Em 1963, iniciou funções como docente de Filosofia, na Faculdade de Letras da Universidade de Lisboa e em 1970 doutorou-se em Filosofia na mesma Faculdade, com a dissertação Homem e Mundo em São Boaventura.

No ano de 1978 realizou provas para Professor Catedrático da FLUL, tendo sido aprovado por unanimidade. Em 1989 publicou a obra A Escola em Debate – Educar ou Profissionalizar? No ano de 1995 publicou Fazer Filosofia – Como e Onde? Em 1998 publicou a obra Em louvor da vida e da morte: ambiente – a cultura ocidental em questão.

Ao longo da sua carreira exerceu inúmeros cargos de relevo, nomeadamente Presidente do Conselho Científico da Faculdade de Letras, Director do Centro da Filosofia da Universidade de Lisboa, foi Membro do Conselho Nacional de Ética para as Ciências da Vida, bem como a  função de Director de diversas revistas, como a Revista da Faculdade de Letras, a revista Philosophica e a revista Pax et Bonum.

Na Universidade Católica Portuguesa exerceu o cargo de Coordenador (e também docente) da Área Científica de Filosofia da Faculdade de Ciências Humanas, foi Director do Instituto de Coordenação Científica (ICIC) e Presidente da Direcção da Sociedade Científica da Universidade Católica Portuguesa.

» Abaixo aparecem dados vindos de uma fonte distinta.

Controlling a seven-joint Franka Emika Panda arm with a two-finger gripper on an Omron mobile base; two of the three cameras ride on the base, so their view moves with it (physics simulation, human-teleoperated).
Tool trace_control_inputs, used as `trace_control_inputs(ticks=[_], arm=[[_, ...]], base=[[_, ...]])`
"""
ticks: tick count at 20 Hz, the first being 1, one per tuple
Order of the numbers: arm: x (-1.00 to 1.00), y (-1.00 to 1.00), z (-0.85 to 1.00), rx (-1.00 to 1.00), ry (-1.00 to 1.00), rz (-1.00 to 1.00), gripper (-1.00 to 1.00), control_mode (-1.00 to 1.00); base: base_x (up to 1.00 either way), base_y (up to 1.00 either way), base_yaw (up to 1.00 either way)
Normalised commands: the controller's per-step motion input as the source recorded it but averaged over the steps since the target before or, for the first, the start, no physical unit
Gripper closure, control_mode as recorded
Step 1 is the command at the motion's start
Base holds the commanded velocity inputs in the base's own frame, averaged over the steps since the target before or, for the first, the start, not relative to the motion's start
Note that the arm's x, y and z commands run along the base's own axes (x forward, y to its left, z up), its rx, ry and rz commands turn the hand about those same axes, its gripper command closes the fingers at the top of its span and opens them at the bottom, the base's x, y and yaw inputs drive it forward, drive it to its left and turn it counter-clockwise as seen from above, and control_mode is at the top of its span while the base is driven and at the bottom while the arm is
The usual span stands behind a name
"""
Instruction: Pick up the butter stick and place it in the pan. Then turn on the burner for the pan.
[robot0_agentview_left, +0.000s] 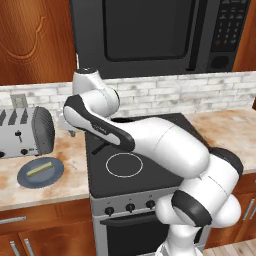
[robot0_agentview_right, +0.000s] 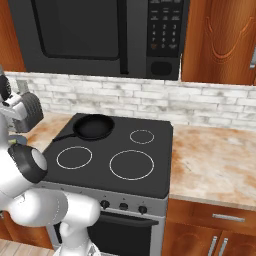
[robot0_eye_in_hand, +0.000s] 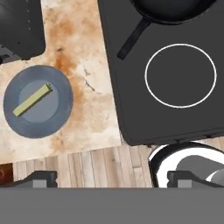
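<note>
Above the worktop's front edge, the end effector is being held wide open, grasping nothing.
On the round blue-grey plate, left of the stove on the worktop, the butter stick is lying diagonally; the pan is sitting on the stove's rear left burner, its handle pointing toward the plate, well apart from the butter stick.
</note>
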Motion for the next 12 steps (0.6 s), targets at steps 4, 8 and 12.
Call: trace_control_inputs(ticks=[4, 8, 12], arm=[[0.03, 0.13, -0.26, 0.15, 0.0, -0.28, -1.0, -1.0], [0.07, 0.34, -0.22, 0.04, 0.02, -0.27, -1.0, -1.0], [0.08, 0.5, -0.19, 0.0, 0.05, -0.23, -1.0, -1.0]], base=[[0.0, 0.0, 0.0], [0.0, 0.0, 0.0], [0.0, 0.0, 0.0]])
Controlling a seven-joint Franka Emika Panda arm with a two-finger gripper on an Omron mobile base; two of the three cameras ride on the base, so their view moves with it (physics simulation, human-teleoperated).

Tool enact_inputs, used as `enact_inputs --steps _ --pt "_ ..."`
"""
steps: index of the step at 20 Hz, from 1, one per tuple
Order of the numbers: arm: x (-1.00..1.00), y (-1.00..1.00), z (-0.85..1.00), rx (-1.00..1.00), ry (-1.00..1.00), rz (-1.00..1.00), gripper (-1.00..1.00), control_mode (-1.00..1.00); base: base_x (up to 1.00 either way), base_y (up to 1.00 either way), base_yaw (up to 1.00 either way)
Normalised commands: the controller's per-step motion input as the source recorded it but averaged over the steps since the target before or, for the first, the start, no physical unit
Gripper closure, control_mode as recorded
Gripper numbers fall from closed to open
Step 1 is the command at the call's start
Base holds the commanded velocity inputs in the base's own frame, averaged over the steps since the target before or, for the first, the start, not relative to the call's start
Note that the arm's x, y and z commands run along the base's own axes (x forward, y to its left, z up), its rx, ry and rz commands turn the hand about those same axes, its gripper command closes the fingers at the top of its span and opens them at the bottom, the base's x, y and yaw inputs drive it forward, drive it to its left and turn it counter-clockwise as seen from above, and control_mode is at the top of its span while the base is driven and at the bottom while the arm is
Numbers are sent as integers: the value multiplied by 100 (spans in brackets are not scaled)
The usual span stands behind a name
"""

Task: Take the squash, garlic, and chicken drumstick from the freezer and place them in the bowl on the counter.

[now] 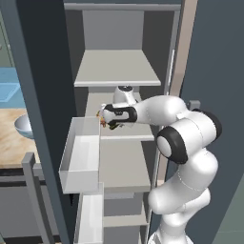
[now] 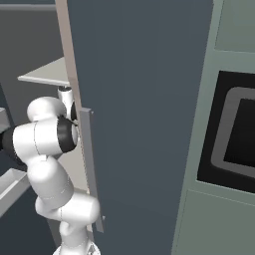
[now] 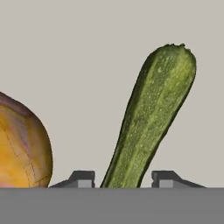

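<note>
Peeking into the open freezer [image 1: 43, 71] from the left base camera: white arm stretched in over the middle shelf [image 1: 126, 131], gripper [image 1: 103, 119] down at the shelf's left near corner, right behind the white door bin [image 1: 81, 157]. Bits of orange and green poking out around the fingers there, too small to sort out from that angle.

Much clearer from the hand camera. Squash [image 3: 151, 118] lying flat on the pale grey shelf, dark green with a yellowish speckle, stem end pointing far and leaning a bit right. Near end sitting right in the gripper [image 3: 123, 178], one dark fingertip [image 3: 83, 177] on each side. Jaws pulled in close around it, with just a thin sliver of shelf showing on either side. Can't tell if the pads are actually pinching it or just hugging it, honestly.

Chicken drumstick [image 3: 22, 148] off to the left of the squash, orange-brown lump, cut off by the edge, apart from both the squash and the fingertips.

Bowl [image 1: 23, 125] way over on the left on the beige counter [image 1: 9, 143], well apart from the freezer shelves, partly hidden behind the door edge.

From the right base camera, mostly the slate-grey side of the freezer, with the arm's elbow tucked in to its left.
</note>
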Motion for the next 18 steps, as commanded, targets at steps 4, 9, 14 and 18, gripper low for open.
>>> enact_inputs --steps 4,9,14,18 --pt "-33 0 -100 0 0 0 100 -100 0 0 0" --pt "-9 9 -95 0 5 0 100 -100 0 0 0" --pt "0 37 -78 0 -3 0 100 -100 0 0 0" --pt "1 43 -77 -5 1 0 100 -100 0 0 0"
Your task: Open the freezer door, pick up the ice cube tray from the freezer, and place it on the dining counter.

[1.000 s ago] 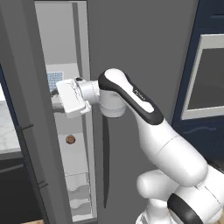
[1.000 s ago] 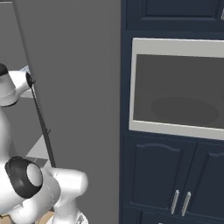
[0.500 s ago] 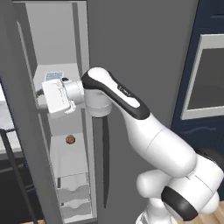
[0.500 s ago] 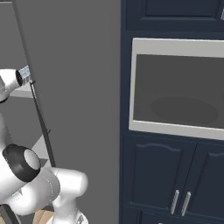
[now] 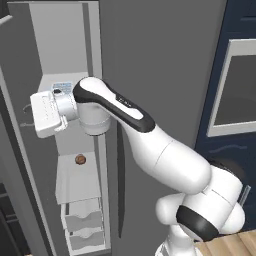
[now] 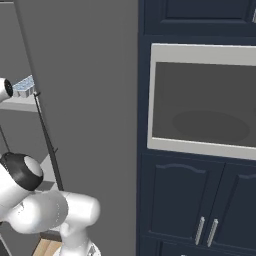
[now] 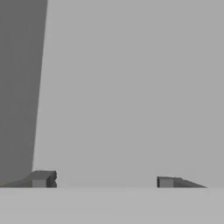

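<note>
- Navy cabinets (image 6: 200,200) fill the wall on the right, with a built-in oven (image 6: 202,102) set into them, its dark window framed in pale trim.
- Left of those stands the freezer (image 5: 75,60), its pale grey-white interior on show, with flat shelves and clear drawers (image 5: 82,227) at the bottom.
- Its freezer door (image 5: 20,165) is swung open and stands at the left edge of the left base view, dark grey.
- Beside the opening, the wider grey fridge door (image 5: 160,65) is shut; a long thin black bar handle (image 5: 120,200) runs down its left edge.
- From where I stand, the ice cube tray (image 6: 23,86) lies on an upper freezer shelf, white with light-blue cubes. In the left base view just a corner of it peeks above the robot's wrist.
- One shelf lower sits a small round brown item (image 5: 80,159), well apart from the tray.
- Reaching in from the lower right, the white arm bends at its elbow and pushes its hand into the freezer at tray height, close beside the tray.
- Looking along the hand, the fingers (image 7: 43,178) are spread wide, with nothing between them; beyond them is plain grey freezer wall.
- Whether the hand touches the tray I cannot tell, since the wrist hides that spot.
</note>
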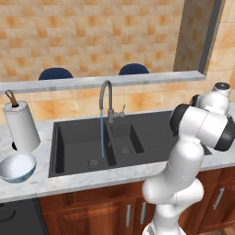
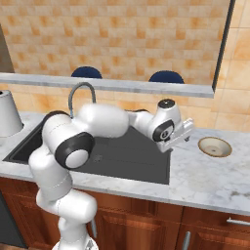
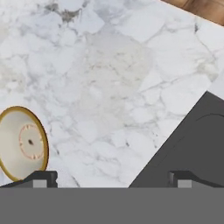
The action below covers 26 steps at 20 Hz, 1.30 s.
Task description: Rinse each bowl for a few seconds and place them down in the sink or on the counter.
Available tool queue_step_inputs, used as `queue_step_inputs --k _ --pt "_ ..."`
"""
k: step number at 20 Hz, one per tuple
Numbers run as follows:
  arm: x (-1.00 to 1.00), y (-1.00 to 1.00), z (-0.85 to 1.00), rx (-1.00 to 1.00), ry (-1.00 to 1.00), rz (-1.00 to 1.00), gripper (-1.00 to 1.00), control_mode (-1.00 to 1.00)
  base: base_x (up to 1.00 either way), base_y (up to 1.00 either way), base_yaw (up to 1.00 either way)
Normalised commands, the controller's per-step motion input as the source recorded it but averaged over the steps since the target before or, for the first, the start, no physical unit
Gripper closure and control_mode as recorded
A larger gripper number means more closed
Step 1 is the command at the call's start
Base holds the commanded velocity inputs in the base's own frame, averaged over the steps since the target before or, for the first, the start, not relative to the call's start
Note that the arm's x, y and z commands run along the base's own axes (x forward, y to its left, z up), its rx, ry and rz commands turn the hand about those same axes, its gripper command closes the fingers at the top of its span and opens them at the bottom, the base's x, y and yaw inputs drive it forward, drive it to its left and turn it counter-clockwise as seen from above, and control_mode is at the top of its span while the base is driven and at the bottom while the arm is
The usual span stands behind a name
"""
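The tan bowl (image 2: 215, 146) with its brown rim sits upright on the counter (image 2: 210, 178), right of the sink (image 2: 132, 158). My gripper (image 2: 185, 133) hovers over the sink's right edge, just left of that bowl and apart from it. In the hand view the tan bowl (image 3: 22, 142) lies at the lower left beside one fingertip, and the gripper (image 3: 113, 179) stands open and empty above marble and the sink's corner (image 3: 188, 144). The pale blue bowl (image 1: 17, 166) rests on the counter (image 1: 27, 183) left of the sink (image 1: 82, 147).
A thin stream of water (image 1: 102, 133) runs from the gooseneck tap (image 1: 106, 98) into the large basin. A paper towel roll (image 1: 20, 124) stands behind the blue bowl. Two dark blue chair tops (image 1: 55, 73) show beyond the grey ledge.
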Motion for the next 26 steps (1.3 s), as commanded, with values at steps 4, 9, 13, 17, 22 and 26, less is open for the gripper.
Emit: queue_step_inputs --k 4,9,13,17,22,26 --pt "0.2 -0.33 -0.14 0.0 -0.03 0.0 -1.0 -1.0 0.0 0.0 0.0" --pt "0.22 -0.28 -0.15 0.0 -0.04 0.0 -1.0 -1.0 0.0 0.0 0.0" --pt "0.28 -0.27 -0.14 0.0 -0.02 0.0 -1.0 -1.0 0.0 0.0 0.0" --pt "0.3 -0.2 -0.13 0.0 0.0 0.0 -1.0 -1.0 0.0 0.0 0.0" --pt "0.29 -0.19 -0.12 0.0 0.0 0.0 -1.0 -1.0 0.0 0.0 0.0" --pt "0.28 -0.16 -0.14 0.0 0.0 0.0 -1.0 -1.0 0.0 0.0 0.0"
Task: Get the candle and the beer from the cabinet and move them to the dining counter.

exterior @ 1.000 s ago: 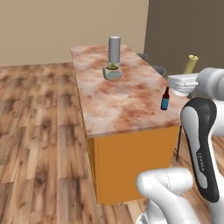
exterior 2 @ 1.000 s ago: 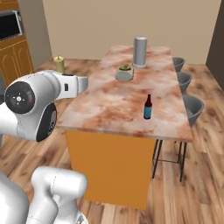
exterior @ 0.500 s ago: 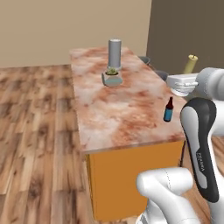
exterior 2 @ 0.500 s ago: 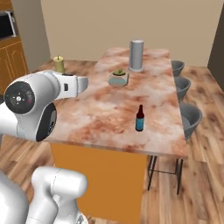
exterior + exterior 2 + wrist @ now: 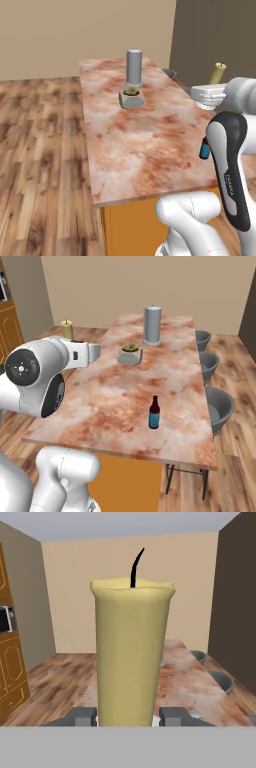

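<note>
Two items remaining: one — the small dark brown glass beer bottle with a blue label (image 5: 154, 413) already stands upright on the long reddish-beige mottled marble dining counter (image 5: 110, 401), near its stool-side edge; the candle is not yet set down.

Candle, location: the short pale olive-yellow cylindrical candle (image 5: 131, 652) is carried upright in the two-finger gripper (image 5: 131, 716), at the near side of the counter beside its long edge; in the right base view it (image 5: 67, 330) stands above the white wrist.

Jaws: closed on the candle's base, one dark tip at each side of it; whether they bear on the wax or on the whitish dish beneath cannot be told.

Candle, appearance: smooth waxy body, widening slightly upward, rim a little uneven, thin black wick curving to one side.

Risk, tipping: the hold is low and the body rises well above the tips, so a sharp swing could probably rock it.

Risk, collision: the small potted plant in a pale hexagonal planter (image 5: 130, 354) and the tall grey cylinder (image 5: 152, 325) stand on the counter's far half; a placement too far along could knock them.

Risk, edge: release too close to the rim may let the candle fall to the wooden plank floor (image 5: 40, 165).

Risk, bottle: in the left base view the arm hides most of the bottle (image 5: 204, 150); a low sweep could topple it.
</note>
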Tool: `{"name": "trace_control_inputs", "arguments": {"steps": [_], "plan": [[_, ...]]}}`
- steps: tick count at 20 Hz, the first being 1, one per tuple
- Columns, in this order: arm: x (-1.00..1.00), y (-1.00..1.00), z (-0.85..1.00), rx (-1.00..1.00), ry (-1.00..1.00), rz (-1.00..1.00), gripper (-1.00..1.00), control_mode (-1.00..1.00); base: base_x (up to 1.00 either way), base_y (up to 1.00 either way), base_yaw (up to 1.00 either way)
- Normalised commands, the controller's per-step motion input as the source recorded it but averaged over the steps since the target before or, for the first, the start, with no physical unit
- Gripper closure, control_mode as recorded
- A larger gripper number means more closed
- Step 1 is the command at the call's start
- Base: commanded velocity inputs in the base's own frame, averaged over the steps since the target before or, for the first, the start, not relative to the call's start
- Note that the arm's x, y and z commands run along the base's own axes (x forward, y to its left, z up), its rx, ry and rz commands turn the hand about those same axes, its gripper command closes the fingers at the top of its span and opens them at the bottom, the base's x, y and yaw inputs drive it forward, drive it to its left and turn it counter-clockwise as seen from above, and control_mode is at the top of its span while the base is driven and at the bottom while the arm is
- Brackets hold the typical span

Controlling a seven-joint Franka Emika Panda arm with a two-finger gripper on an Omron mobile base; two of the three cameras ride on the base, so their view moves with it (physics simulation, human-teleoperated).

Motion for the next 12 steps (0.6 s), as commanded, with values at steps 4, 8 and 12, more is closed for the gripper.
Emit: {"name": "trace_control_inputs", "arguments": {"steps": [4, 8, 12], "plan": [[0.00, 0.00, 0.00, 0.00, 0.00, 0.00, 1.00, 1.00, 0.50, -0.23, 0.00], [0.00, 0.00, 0.00, 0.00, 0.00, 0.00, 1.00, 1.00, 0.25, -0.11, 0.00], [0.00, 0.00, 0.00, 0.00, 0.00, 0.00, 1.00, 1.00, 0.10, -0.03, 0.00]]}}
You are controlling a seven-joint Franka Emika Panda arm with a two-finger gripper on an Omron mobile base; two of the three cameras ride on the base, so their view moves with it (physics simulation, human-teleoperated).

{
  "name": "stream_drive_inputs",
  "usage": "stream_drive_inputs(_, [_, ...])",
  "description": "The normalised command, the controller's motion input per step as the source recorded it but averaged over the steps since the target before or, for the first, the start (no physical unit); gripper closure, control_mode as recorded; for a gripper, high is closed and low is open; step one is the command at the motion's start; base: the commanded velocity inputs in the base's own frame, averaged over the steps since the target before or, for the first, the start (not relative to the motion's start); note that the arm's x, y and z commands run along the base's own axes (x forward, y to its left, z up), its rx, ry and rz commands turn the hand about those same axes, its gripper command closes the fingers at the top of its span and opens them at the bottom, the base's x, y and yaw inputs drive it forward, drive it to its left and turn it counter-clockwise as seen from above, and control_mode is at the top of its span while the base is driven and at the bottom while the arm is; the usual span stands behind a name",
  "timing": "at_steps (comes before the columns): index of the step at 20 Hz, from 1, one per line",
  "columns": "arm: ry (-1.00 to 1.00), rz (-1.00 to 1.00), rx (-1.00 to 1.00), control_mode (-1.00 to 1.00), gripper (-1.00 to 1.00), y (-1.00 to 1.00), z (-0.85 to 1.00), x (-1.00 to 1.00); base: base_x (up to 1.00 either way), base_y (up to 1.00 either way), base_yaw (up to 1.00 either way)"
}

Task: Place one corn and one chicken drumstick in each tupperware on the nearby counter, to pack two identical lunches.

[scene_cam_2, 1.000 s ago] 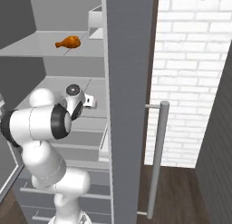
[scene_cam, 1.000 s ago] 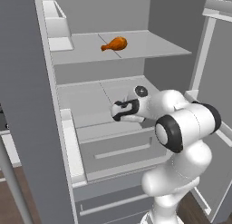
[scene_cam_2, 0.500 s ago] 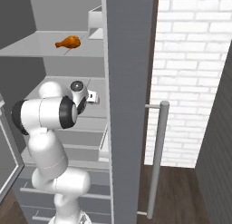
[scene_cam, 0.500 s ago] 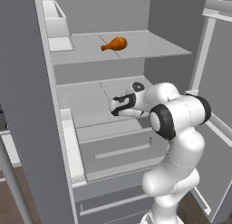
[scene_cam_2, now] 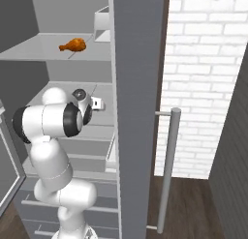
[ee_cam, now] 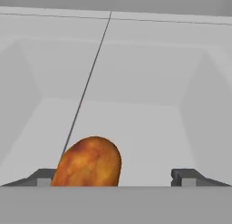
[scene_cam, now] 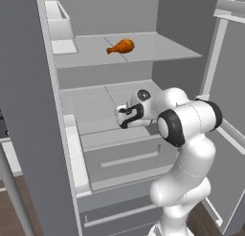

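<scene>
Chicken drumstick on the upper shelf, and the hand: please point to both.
chicken drumstick (scene_cam: 122,46), left base view, its meaty end.
hand (scene_cam: 125,116), left base view, between the fingertips.

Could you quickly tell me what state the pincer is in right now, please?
Pincer: open, fingers wide apart, holding nothing; a chicken drumstick sits between them, close to one finger, not clamped.

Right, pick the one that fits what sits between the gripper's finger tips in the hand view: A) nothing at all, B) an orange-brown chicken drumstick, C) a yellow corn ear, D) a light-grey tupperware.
B: in the hand view the rounded orange-brown end of a chicken drumstick lies between the spread tips of the gripper, nearer the left one, on the pale fridge shelf.
</scene>
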Motion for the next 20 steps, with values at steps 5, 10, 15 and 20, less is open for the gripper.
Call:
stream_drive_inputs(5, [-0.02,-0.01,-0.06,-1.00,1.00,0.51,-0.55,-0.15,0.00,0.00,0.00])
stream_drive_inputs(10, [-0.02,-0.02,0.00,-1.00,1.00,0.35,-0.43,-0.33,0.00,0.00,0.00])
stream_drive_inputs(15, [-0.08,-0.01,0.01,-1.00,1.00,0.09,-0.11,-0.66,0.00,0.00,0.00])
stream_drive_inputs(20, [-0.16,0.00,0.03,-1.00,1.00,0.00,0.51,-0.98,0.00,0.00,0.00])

Joaquim Cerqueira Gonçalves foi Membro do Conselho Científico da Revista Portuguesa de Filosofia e Membro do Conselho Científico da Revista Portuguesa de Psicanálise. Recebeu a Condecoração: Grã-Cruz da Ordem de Instrução Pública.

Encontra-se aposentado das suas funções desde 2000. É Sócio efectivo da Academia das Ciências de Lisboa (desde 2008), Académico de Mérito da Academia Portuguesa da História e Sócio da Sociedade Científica da Universidade Católica Portuguesa.

Ao longo da sua carreira, Joaquim Cerqueira Gonçalves escreveu diversas publicações nomeadamente Humanismo Medieval, I: A Natureza do Indivíduo em João Duns Escoto, II: Franciscanismo e Cultura (1971), A Escola em Debate – Educar ou Profissionalizar? (1989), Fazer Filosofia – Como e Onde? (1995), Em Louvor da Vida e da Morte – Ambiente: a Cultura Ocidental em Questão (1998), e mais recentemente Itinerâncias de Escrita. Vol. I – Cultura/Linguagem, (2011), Vol. II - Hermenêutica/ Filosofia (2013) e Vol. III – Escola/Ecologia (no prelo).